EXERCISE GOAL: Return the material unaltered, line by line.
----------------------------------------
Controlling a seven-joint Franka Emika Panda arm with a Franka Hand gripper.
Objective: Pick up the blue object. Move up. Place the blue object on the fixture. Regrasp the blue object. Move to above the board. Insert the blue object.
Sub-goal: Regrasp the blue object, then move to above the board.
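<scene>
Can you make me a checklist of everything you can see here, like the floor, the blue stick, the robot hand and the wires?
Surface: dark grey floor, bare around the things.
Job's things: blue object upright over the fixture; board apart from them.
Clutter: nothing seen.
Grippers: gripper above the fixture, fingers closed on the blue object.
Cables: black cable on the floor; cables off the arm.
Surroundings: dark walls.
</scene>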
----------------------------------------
TASK SOLUTION:
Controlling a seven-joint Franka Emika Panda arm with a Franka Hand gripper.
Objective: Pick up the blue object. Move up. Place the blue object on the fixture. Regrasp the blue object. Move to above the board. Insert the blue object.
Sub-goal: Regrasp the blue object, then move to above the board.
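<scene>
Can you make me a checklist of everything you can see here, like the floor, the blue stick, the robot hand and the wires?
Surface: dark grey floor, bare around the things.
Job's things: blue object upright over the fixture; board apart from them.
Clutter: nothing seen.
Grippers: gripper above the fixture, fingers closed on the blue object.
Cables: black cable on the floor; cables off the arm.
Surroundings: dark walls.
</scene>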

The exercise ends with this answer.